**** Recorded data ****
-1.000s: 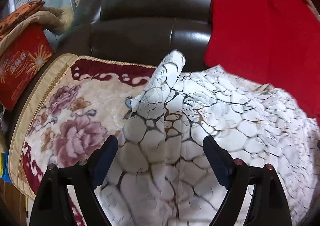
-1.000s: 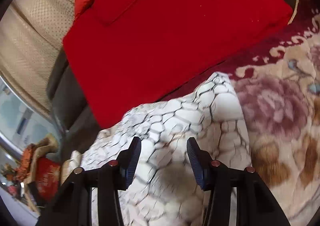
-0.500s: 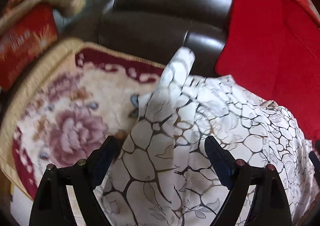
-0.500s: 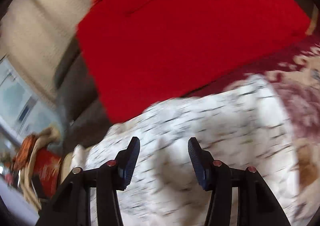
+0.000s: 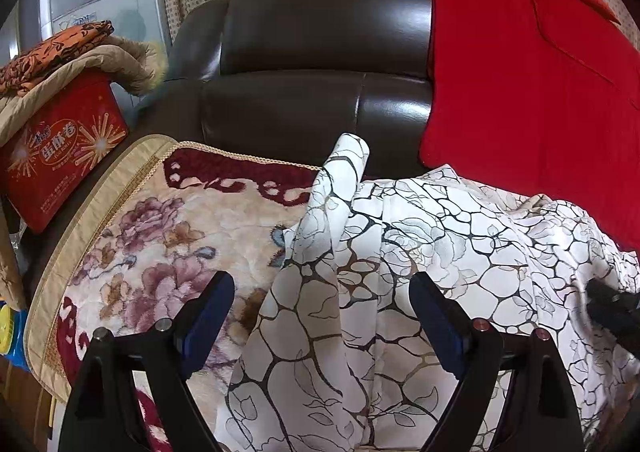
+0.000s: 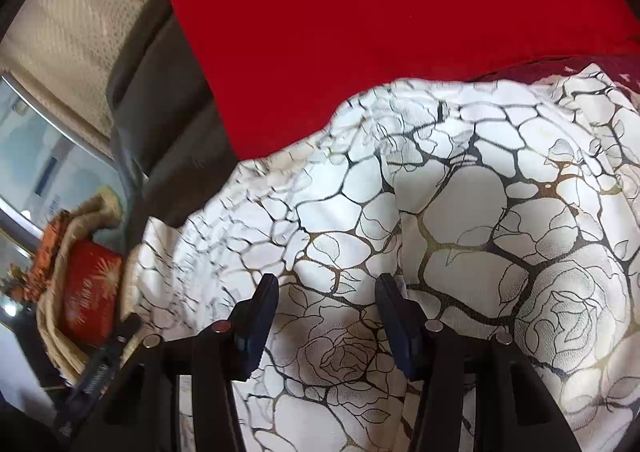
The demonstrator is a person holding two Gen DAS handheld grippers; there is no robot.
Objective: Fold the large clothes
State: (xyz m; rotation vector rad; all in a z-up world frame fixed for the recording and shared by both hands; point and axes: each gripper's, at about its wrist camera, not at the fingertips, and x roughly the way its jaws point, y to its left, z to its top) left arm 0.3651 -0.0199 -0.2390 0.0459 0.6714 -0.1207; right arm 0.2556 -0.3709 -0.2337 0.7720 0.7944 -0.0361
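Both my grippers, left gripper (image 5: 322, 314) and right gripper (image 6: 326, 312), spread wide, released over white crackle-print garment (image 5: 420, 252), red tin (image 5: 60, 156) with gold Chinese lettering at sofa (image 5: 320, 64) edge.

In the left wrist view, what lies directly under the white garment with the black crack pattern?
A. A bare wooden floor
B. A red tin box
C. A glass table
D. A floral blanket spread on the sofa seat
D: the white garment rests on the floral blanket that covers the seat of the dark leather sofa; the red box sits apart at the left.
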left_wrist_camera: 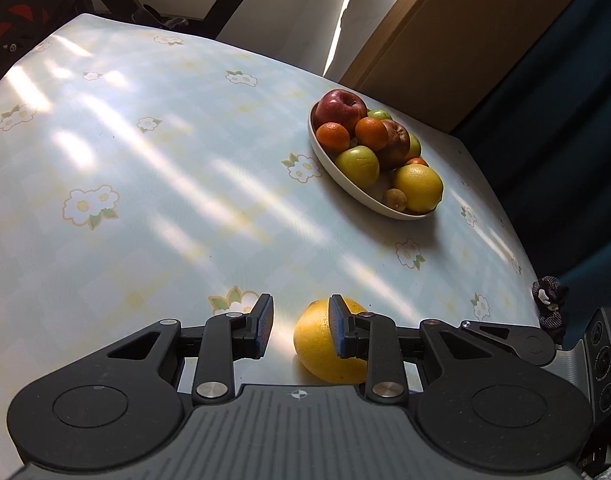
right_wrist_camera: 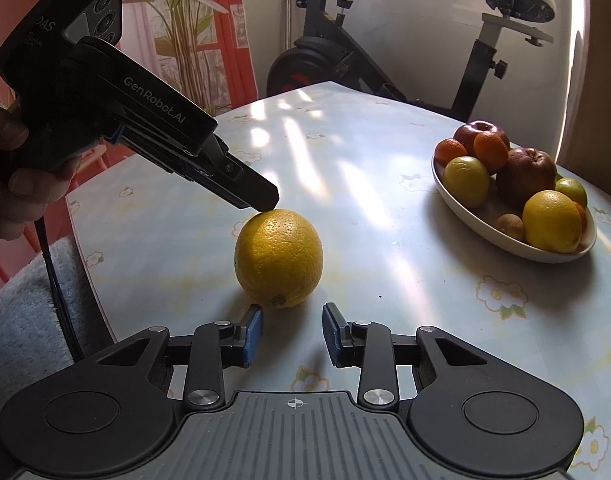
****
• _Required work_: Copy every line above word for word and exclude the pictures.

• _Result_:
-1.000s: 
-1.000s: 
-0.500s: 
-0.500s: 
+0.000s: 
+0.000s: 
The demonstrator is a person holding two Gen DAS handheld grippers; there is no robot.
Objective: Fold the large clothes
State: (xyz m; rotation vector rad; all in a z-up world frame fixed for the recording and shared by both hands; point and axes: each gripper's, at about its wrist camera, not at the fingertips, and x roughly the way its jaws point, y to its left, z to its top) left arm 0.3651 -0.0199 -0.2390 0.0459 0.6714 -0.1207; right arm 0.2556 -0.3709 -0.2337 0.7720 0.7944 -0.0361
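Both my grippers, left gripper (image 5: 322, 314) and right gripper (image 6: 326, 312), spread wide, released over white crackle-print garment (image 5: 420, 252), red tin (image 5: 60, 156) with gold Chinese lettering at sofa (image 5: 320, 64) edge.

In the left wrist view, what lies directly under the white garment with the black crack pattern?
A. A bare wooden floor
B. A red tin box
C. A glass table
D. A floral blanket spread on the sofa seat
D: the white garment rests on the floral blanket that covers the seat of the dark leather sofa; the red box sits apart at the left.
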left_wrist_camera: 
right_wrist_camera: 

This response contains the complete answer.